Kers Jannigje Gerdien, Saccenti Edoardo
Laboratory of Microbiology, Wageningen University & Research, Wageningen, Netherlands.
Laboratory of Systems and Synthetic Biology, Wageningen University & Research, Wageningen, Netherlands.
Front Microbiol. 2022 Mar 3;12:796025. doi: 10.3389/fmicb.2021.796025. eCollection 2021.
Since sequencing techniques have become less expensive, larger sample sizes are applicable for microbiota studies. The aim of this study is to show how, and to what extent, different diversity metrics and different compositions of the microbiota influence the needed sample size to observe dissimilar groups. Empirical 16S rRNA amplicon sequence data obtained from animal experiments, observational human data, and simulated data were used to perform retrospective power calculations. A wide variation of alpha diversity and beta diversity metrics were used to compare the different microbiota datasets and the effect on the sample size.

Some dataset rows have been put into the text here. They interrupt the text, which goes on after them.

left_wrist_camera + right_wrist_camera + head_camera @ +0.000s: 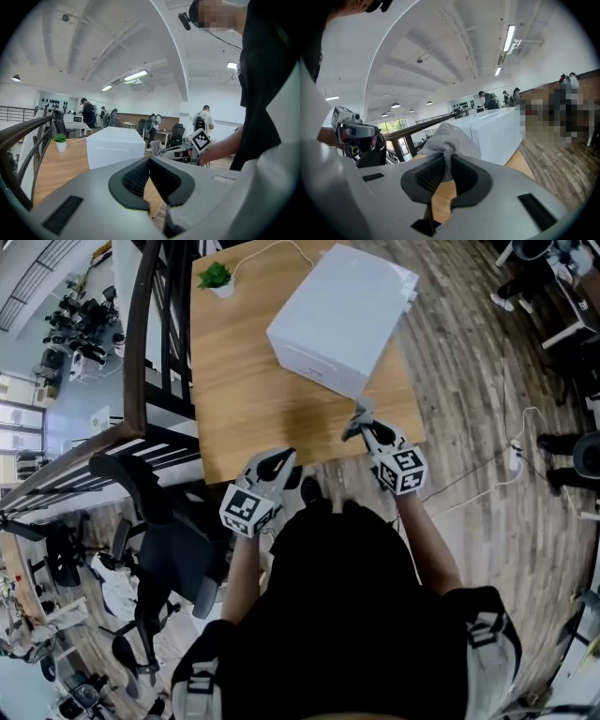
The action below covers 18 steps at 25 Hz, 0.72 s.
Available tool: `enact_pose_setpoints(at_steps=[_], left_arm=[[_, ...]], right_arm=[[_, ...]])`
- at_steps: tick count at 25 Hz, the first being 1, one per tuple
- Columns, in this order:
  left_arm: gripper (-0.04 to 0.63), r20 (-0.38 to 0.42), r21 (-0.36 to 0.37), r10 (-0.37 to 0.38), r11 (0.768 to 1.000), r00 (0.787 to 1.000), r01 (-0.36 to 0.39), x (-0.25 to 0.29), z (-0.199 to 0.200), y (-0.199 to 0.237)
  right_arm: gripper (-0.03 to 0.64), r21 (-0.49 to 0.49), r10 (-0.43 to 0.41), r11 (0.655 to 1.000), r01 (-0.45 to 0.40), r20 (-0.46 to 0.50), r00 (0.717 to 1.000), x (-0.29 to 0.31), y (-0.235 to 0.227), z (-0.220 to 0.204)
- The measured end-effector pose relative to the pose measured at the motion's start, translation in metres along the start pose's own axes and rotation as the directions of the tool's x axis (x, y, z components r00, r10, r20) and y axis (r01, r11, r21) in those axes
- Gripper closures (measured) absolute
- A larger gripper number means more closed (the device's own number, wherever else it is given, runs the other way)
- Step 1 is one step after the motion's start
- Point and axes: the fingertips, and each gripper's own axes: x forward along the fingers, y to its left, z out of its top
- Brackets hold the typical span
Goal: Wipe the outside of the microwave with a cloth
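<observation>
The right claw (pixel 446 171) is pinching a grey cloth (pixel 451 140) tight between its jaws, and the bunched fabric is sticking up over the near edge of the wooden table (pixel 244 399). The left claw (pixel 149 174) is hovering alongside at that same edge, jaws pressed together on nothing. Just beyond the cloth, the white microwave (pixel 342 315) is sitting on the table; whether the two are touching I cannot tell. A small potted plant (pixel 217 277) is standing at the far corner.

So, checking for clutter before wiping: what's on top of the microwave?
Nothing shows on the microwave top; it looks bare white. Its underside and far side are hidden.
</observation>
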Motion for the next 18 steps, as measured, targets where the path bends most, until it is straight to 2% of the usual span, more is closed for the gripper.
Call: enact_pose_setpoints(at_steps=[5,8,13,18], left_arm=[[0.594,-0.015,-0.011,-0.017,1.000,1.000,0.017,-0.002,-0.002,0.024],[0.594,0.000,0.007,-0.025,1.000,1.000,0.025,-0.008,-0.003,0.041],[0.594,0.007,0.019,-0.030,0.999,1.000,0.029,-0.016,-0.004,0.063],[0.594,-0.041,0.002,-0.035,0.999,0.999,0.036,-0.023,-0.012,0.071]], right_arm=[[0.578,0.050,-0.052,0.997,0.052,0.004,0.999,0.027,-0.011,-0.001],[0.578,0.068,-0.093,0.993,0.093,0.007,0.996,0.043,-0.022,0.001],[0.578,0.052,-0.152,0.987,0.152,0.004,0.988,0.064,-0.037,0.006],[0.578,0.060,-0.206,0.977,0.204,0.019,0.978,0.076,-0.054,0.014]])
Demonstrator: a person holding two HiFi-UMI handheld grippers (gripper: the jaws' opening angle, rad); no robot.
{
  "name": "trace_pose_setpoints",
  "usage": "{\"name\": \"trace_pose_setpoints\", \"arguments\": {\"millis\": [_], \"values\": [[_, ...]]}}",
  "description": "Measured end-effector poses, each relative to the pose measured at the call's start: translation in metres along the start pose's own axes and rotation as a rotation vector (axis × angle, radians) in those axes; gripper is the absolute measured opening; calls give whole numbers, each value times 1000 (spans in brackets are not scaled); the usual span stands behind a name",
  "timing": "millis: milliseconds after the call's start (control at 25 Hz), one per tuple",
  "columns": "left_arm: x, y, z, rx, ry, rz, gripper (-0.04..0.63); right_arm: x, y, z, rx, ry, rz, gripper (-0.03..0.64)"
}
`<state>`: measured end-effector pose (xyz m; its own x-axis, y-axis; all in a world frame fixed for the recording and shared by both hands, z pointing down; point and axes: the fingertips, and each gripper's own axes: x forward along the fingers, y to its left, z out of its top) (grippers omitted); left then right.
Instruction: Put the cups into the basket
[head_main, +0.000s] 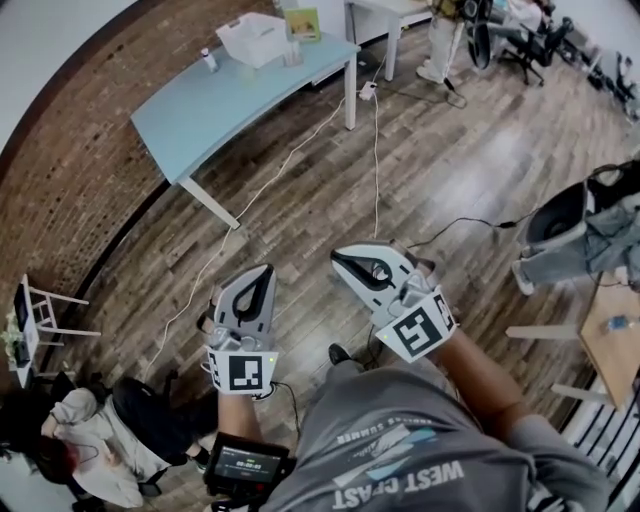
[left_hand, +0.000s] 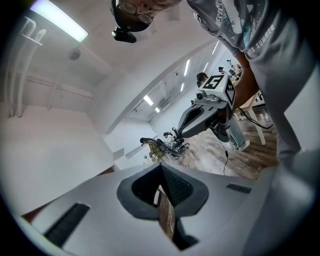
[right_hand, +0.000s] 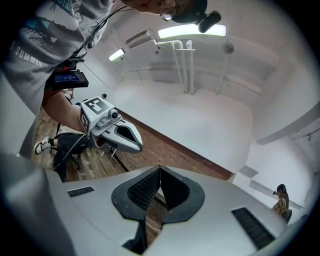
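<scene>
So both tools are hanging shut over the floor, nothing in them

Basically the left tool (head_main: 266, 272) and right tool (head_main: 338, 258) are sitting side by side in front of the person (head_main: 400, 450), both pointing out over the wood floor (head_main: 300, 190). Each one is showing its jaws pressed together, tips meeting, nothing pinched between them. The pale blue surface (head_main: 210, 115) is standing well apart from them, up by the brick wall (head_main: 90, 170). What looks like the white basket (head_main: 255, 38) is sitting near its far end, with a small bottle (head_main: 208, 60) near it. I'm not managing to pick out the cups, too small.
</scene>
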<state>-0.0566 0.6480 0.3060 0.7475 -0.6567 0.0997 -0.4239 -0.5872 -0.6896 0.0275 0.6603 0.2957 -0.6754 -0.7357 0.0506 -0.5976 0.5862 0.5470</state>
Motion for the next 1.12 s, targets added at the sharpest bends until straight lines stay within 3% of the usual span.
{"name": "trace_pose_setpoints", "arguments": {"millis": [200,640,1120], "values": [[5,25,-30,-1,-21,-26,0,37,-14,2,-10,22,-40,14],[28,58,-68,-20,-3,-45,0,89,-38,-18,-1,42,-33,14],[132,137,-135,-20,36,19,0,187,-119,-75,7,-12,25,14]]}}
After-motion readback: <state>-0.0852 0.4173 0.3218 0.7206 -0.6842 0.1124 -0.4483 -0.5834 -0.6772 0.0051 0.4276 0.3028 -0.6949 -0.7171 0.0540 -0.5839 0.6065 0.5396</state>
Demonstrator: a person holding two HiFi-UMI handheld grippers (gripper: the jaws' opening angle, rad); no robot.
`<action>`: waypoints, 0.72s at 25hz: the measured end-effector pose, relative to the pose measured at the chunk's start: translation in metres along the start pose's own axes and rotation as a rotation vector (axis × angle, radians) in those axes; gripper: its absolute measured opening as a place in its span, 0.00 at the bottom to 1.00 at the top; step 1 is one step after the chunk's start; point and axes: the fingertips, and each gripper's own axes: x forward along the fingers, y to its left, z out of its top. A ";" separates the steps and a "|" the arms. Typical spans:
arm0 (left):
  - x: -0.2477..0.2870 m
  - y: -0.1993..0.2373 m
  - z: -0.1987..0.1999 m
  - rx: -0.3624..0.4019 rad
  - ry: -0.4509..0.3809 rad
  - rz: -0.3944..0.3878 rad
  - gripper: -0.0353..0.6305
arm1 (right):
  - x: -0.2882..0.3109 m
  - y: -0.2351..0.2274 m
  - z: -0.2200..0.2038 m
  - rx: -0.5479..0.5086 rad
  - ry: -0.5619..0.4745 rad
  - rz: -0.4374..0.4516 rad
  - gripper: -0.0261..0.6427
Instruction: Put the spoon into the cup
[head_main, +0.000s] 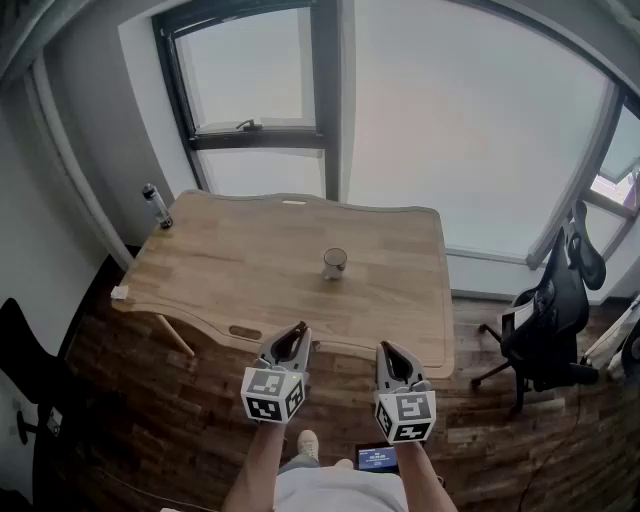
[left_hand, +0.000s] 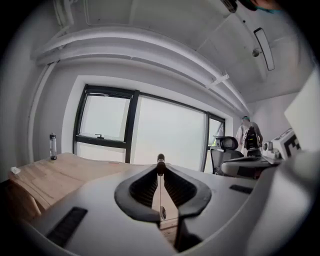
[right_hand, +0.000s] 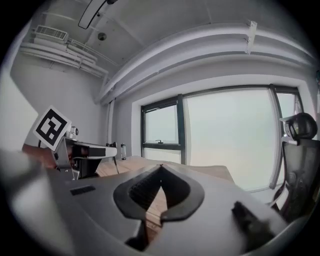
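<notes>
Left tongs pinch spoon; head view shows cup

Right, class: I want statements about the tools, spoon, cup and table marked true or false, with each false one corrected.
1. The left tool is shut on the spoon. True.
2. The cup stands on the floor. False: it stands upright on the table.
3. The right tool holds the cup. False: its jaws are together with nothing between them, and the cup stands apart from both tools.
4. A bottle stands near the table's far left corner. True.
5. The spoon is already in the cup. False: it is in the left tool, at the table's near edge.
</notes>
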 end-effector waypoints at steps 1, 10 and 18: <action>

Our data showed that beta diversity metrics are the most sensitive to observe differences as compared with alpha diversity metrics. The structure of the data influenced which alpha metrics are the most sensitive. Regarding beta diversity, the Bray-Curtis metric is in general the most sensitive to observe differences between groups, resulting in lower sample size and potential publication bias.
We recommend performing power calculations and to use multiple diversity metrics as an outcome measure. To improve microbiota studies, awareness needs to be raised on the sensitivity and bias for microbiota research outcomes created by the used metrics rather than biological differences. We have seen that different alpha and beta diversity metrics lead to different study power: because of this, one could be naturally tempted to try all possible metrics until one or more are found that give a statistically significant test result, i.e., -value < α. This way of proceeding is one of the many forms of the so-called -value hacking. To this end, in our opinion, the only way to protect ourselves from (the temptation of) -hacking would be to a statistical plan before experiments are initiated, describing the outcomes of interest and the corresponding statistical analyses to be performed.
由于测序技术成本降低,更大的样本量可用于微生物群研究。本研究的目的是展示不同的多样性指标以及微生物群的不同组成如何以及在多大程度上影响观察不同组所需的样本量。从动物实验、观察性人类数据和模拟数据中获得的经验性16S rRNA扩增子序列数据用于进行回顾性功效计算。使用多种α多样性和β多样性指标来比较不同的微生物群数据集及其对样本量的影响。
我们的数据表明,与α多样性指标相比,β多样性指标对观察差异最为敏感。数据结构影响哪些α指标最为敏感。关于β多样性,一般来说,Bray-Curtis指标对观察组间差异最为敏感,从而导致所需样本量更低以及可能存在发表偏倚。
我们建议进行功效计算并使用多种多样性指标作为结果测量。为了改进微生物群研究,需要提高对所用指标而非生物学差异所造成的微生物群研究结果的敏感性和偏倚的认识。我们已经看到不同的α和β多样性指标会导致不同的研究功效:因此,人们可能自然会倾向于尝试所有可能的指标,直到找到一个或多个能给出具有统计学意义的检验结果(即P值<α)的指标。这种做法是所谓P值操纵的多种形式之一。为此,我们认为,避免P值操纵(诱惑)的唯一方法是在实验开始前制定一个统计计划,描述感兴趣的结果以及要进行的相应统计分析。